WHAT YOU ARE ASKED TO DO:
The required result is a copy of each line below in which "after" appears.

▼

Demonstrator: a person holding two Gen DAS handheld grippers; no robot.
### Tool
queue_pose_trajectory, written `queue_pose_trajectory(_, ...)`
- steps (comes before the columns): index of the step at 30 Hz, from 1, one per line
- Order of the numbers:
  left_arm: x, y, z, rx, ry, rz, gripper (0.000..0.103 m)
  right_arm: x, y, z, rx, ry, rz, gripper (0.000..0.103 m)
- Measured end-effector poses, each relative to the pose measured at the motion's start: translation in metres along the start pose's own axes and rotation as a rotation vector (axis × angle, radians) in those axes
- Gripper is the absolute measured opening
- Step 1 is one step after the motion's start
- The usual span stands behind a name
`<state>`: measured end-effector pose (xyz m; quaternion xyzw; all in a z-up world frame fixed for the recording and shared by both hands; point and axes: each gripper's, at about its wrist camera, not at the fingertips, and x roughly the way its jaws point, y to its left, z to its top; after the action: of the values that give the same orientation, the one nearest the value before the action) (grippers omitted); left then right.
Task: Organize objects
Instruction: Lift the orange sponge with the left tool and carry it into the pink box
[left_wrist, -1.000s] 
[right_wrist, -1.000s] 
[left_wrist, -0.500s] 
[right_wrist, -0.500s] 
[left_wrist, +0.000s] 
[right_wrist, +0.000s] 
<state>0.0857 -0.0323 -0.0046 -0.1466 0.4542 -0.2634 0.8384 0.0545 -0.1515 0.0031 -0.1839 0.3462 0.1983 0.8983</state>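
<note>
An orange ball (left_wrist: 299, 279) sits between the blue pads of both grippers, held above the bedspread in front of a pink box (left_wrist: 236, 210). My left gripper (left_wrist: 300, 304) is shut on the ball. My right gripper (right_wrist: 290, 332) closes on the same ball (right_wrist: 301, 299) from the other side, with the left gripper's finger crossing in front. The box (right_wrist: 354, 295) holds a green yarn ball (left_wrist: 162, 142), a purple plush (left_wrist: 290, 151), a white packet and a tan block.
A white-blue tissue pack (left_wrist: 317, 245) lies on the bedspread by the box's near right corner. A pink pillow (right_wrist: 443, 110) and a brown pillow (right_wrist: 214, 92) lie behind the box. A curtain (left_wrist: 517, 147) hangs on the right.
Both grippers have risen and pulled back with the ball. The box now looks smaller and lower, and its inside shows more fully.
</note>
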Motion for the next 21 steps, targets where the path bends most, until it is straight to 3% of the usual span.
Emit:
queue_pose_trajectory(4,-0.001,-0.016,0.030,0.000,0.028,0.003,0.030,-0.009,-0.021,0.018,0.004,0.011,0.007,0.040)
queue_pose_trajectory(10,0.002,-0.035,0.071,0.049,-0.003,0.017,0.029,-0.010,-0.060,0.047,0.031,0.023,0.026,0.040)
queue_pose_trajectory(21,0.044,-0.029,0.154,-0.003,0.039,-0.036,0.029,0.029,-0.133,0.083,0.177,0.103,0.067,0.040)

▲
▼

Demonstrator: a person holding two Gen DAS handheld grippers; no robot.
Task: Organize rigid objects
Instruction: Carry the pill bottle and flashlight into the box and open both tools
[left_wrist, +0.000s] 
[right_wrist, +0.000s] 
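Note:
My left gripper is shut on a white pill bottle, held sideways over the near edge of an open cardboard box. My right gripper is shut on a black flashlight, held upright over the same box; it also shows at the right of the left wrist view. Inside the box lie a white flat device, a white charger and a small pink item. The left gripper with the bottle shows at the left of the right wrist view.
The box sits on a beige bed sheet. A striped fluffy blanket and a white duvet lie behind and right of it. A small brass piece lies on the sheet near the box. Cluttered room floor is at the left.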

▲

ANSWER BELOW:
- Step 1 is one step after the motion's start
`<state>`: measured end-effector pose (xyz m; quaternion xyzw; all in a z-up world frame fixed for the recording and shared by both hands; point and axes: each gripper's, at about its wrist camera, not at the fingertips, and x roughly the way its jaws point, y to its left, z to its top; after the action: of the values that give the same orientation, the one nearest the value before the action) (grippers omitted); left then right.

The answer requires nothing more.